El "Emilia" era una nave de origen francés, que alguna vez fuera esbelta y veloz, pero había surcado muchos mares y perdido hacía siglos el ímpetu de la juventud. Estaba cruzada de viejas cicatrices marineras, llevaba una rémora de moluscos incrustada en sus caderas de matrona, sus fatigadas coyunturas gemían en el vapuleo de las olas y su velamen manchado y mil veces remendado parecía el último vestigio de antiguas enaguas. Zarpó de Valparaíso la mañana radiante del 18 de febrero de 1849, llevando ochenta y siete pasajeros de sexo masculino, cinco mujeres, seis vacas, ocho cerdos, tres gatos, dieciocho marineros, un capitán holandés, un piloto chileno y un cocinero chino. También iba Eliza, pero la única persona que sabía de su existencia a bordo era Tao Chi´en.

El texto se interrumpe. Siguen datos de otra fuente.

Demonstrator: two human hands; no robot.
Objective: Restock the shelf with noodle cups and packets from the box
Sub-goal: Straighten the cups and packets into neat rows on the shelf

Los pasajeros de la primera cámara se amontonaban en el puente de proa sin mucha privacidad, pero bastante más cómodos que los demás, ubicados en cabinas mínimas con cuatro camarotes cada una, o en el suelo de las cubiertas, después de haber echado suerte para ver dónde acomodaban sus bultos. Una cabina bajo la línea de flotación se asignó a las cinco chilenas que iban a tentar fortuna en California. En el puerto del Callao subirían dos peruanas, quienes se juntarían con ellas sin mayores remilgos, de a dos por litera. El capitán Vincent Katz instruyó a la marinería y a los pasajeros que no debían tener el menor contacto social con las damas, pues no estaba dispuesto a tolerar comercio indecente en su barco y a sus ojos resultaba evidente que aquellas viajeras no eran de las más virtuosas, pero lógicamente sus órdenes fueron violadas una y otra vez durante el trayecto. Los hombres echaban de menos la compañía femenina y ellas, humildes meretrices lanzadas a la aventura, no tenían ni un peso en los bolsillos. Las vacas y cerdos, bien amarrados en pequeños corrales del segundo puente, debían proveer de leche fresca y carne a los navegantes, cuya dieta consistiría básicamente en frijoles, galleta dura y negra, carne seca salada y lo que pudieran pescar. Para compensar tanta escasez, los pasajeros de más recursos llevaban sus propias vituallas, sobre todo vino y cigarros, pero la mayoría aguantaba el hambre. Dos de los gatos andaban sueltos para mantener a raya las ratas, que de otro modo se reproducían sin control durante los dos meses de travesía. El tercero viajaba con Eliza.